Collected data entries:

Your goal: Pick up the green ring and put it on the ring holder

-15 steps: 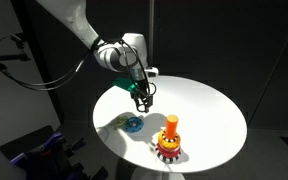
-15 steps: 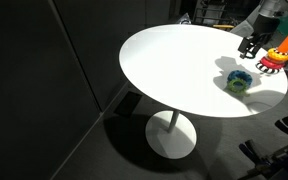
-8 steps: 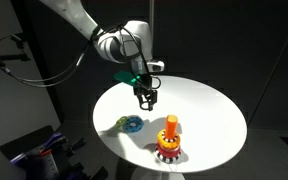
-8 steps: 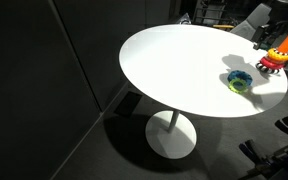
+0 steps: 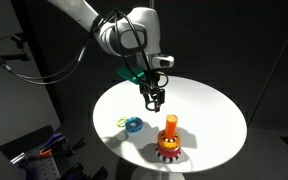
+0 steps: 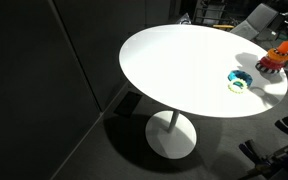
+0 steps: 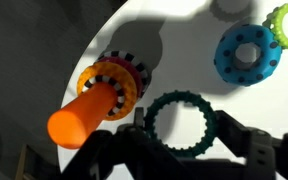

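a round white table [image 5: 206, 108] carries three small toys grouped near one edge in both exterior views. in an exterior view its top [image 6: 174, 65] rests on a single pedestal with a round foot on a dark floor. the ring holder [image 5: 170, 141], an orange peg upright on a red scalloped base, stands near a blue toothed ring [image 5: 134, 124] lying flat. in the wrist view a smaller yellow ring [image 7: 287, 22] lies just beside the blue one.

One green ring [image 7: 180, 96], one blue ring [image 7: 229, 55], one yellow ring [image 7: 274, 22], one ring holder [image 7: 84, 115]
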Motion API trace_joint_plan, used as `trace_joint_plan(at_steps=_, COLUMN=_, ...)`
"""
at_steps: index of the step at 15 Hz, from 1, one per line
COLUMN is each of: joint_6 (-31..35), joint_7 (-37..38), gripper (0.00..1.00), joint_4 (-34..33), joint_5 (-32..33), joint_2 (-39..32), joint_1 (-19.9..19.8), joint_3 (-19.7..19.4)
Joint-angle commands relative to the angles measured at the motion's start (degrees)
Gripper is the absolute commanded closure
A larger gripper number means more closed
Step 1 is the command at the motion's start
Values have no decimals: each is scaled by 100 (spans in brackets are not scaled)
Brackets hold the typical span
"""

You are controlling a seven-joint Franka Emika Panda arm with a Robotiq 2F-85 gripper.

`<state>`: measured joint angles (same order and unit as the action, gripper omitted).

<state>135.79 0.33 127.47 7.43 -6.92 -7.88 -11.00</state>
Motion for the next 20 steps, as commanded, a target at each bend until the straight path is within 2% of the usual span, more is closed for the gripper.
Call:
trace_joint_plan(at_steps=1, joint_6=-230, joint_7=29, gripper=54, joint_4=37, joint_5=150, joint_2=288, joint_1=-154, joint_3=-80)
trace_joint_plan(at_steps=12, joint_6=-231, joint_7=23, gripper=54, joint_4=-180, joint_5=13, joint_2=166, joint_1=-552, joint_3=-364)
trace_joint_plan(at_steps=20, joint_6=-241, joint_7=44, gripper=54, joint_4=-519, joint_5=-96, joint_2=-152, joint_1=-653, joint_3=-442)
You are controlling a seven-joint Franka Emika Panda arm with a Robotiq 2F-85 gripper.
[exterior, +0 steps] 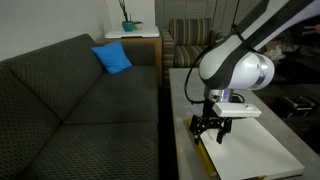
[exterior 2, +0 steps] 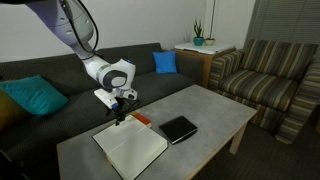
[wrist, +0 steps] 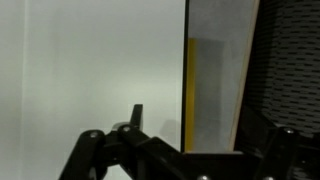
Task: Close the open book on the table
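Matt white paper on open book (exterior 2: 130,150); smooth matt grey top on table (exterior 2: 215,105); coarse dark woven cloth on sofa (exterior: 60,100); glossy white plastic on arm (exterior: 235,68); matt black on gripper (exterior: 208,130).

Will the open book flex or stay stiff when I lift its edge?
Probably floppy: the open book looks large and thin, lying flat. Its plain white pages may fan apart under the hand. Pushed, it would likely slide on the smooth, flat table.

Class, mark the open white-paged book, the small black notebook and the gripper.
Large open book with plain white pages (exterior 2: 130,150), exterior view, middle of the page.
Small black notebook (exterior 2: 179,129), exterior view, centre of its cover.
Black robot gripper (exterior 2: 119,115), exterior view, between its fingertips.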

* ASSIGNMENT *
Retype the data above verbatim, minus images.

* RESULT OF THIS EXERCISE *
Your goal: Pick up the green ring and put it on the ring holder

-15 steps: 
-15 steps: 
-8 steps: 
-8 steps: 
+0 steps: 
+0 steps: 
+0 steps: 

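a round white table [image 5: 206, 108] carries three small toys grouped near one edge in both exterior views. in an exterior view its top [image 6: 174, 65] rests on a single pedestal with a round foot on a dark floor. the ring holder [image 5: 170, 141], an orange peg upright on a red scalloped base, stands near a blue toothed ring [image 5: 134, 124] lying flat. in the wrist view a smaller yellow ring [image 7: 287, 22] lies just beside the blue one.

One green ring [image 7: 180, 96], one blue ring [image 7: 229, 55], one yellow ring [image 7: 274, 22], one ring holder [image 7: 84, 115]
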Motion API trace_joint_plan, used as `trace_joint_plan(at_steps=_, COLUMN=_, ...)`
"""
at_steps: index of the step at 15 Hz, from 1, one per line
COLUMN is each of: joint_6 (-31..35), joint_7 (-37..38), gripper (0.00..1.00), joint_4 (-34..33), joint_5 (-32..33), joint_2 (-39..32), joint_1 (-19.9..19.8), joint_3 (-19.7..19.4)
Joint-angle commands relative to the angles measured at the motion's start (degrees)
Gripper is the absolute commanded closure
A larger gripper number means more closed
Step 1 is the command at the motion's start
Values have no decimals: each is scaled by 100 (spans in brackets are not scaled)
Brackets hold the typical span
"""

You are controlling a seven-joint Franka Emika Panda arm with a Robotiq 2F-85 gripper.

`<state>`: measured joint angles (same order and unit as the action, gripper omitted).

<state>135.79 0.33 127.47 7.43 -6.92 -7.88 -11.00</state>
Motion for the next 20 steps, as commanded, a target at each bend until the straight path is within 2% of the usual span, more is closed for the gripper.
Call:
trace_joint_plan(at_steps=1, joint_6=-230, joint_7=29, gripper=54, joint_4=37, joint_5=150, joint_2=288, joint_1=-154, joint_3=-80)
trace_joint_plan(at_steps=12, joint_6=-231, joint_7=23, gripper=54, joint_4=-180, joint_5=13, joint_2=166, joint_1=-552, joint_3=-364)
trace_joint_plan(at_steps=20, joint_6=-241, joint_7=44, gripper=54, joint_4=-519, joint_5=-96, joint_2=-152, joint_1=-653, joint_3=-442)
You are controlling a seven-joint Franka Emika Panda arm with a Robotiq 2F-85 gripper.
[exterior, +0 steps] 
[exterior 2, +0 steps] 
[wrist, +0 steps] 
Task: Close the open book on the table
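Matt white paper on open book (exterior 2: 130,150); smooth matt grey top on table (exterior 2: 215,105); coarse dark woven cloth on sofa (exterior: 60,100); glossy white plastic on arm (exterior: 235,68); matt black on gripper (exterior: 208,130).

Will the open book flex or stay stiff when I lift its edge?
Probably floppy: the open book looks large and thin, lying flat. Its plain white pages may fan apart under the hand. Pushed, it would likely slide on the smooth, flat table.

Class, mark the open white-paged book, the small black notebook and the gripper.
Large open book with plain white pages (exterior 2: 130,150), exterior view, middle of the page.
Small black notebook (exterior 2: 179,129), exterior view, centre of its cover.
Black robot gripper (exterior 2: 119,115), exterior view, between its fingertips.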

What this exercise needed has been supplied.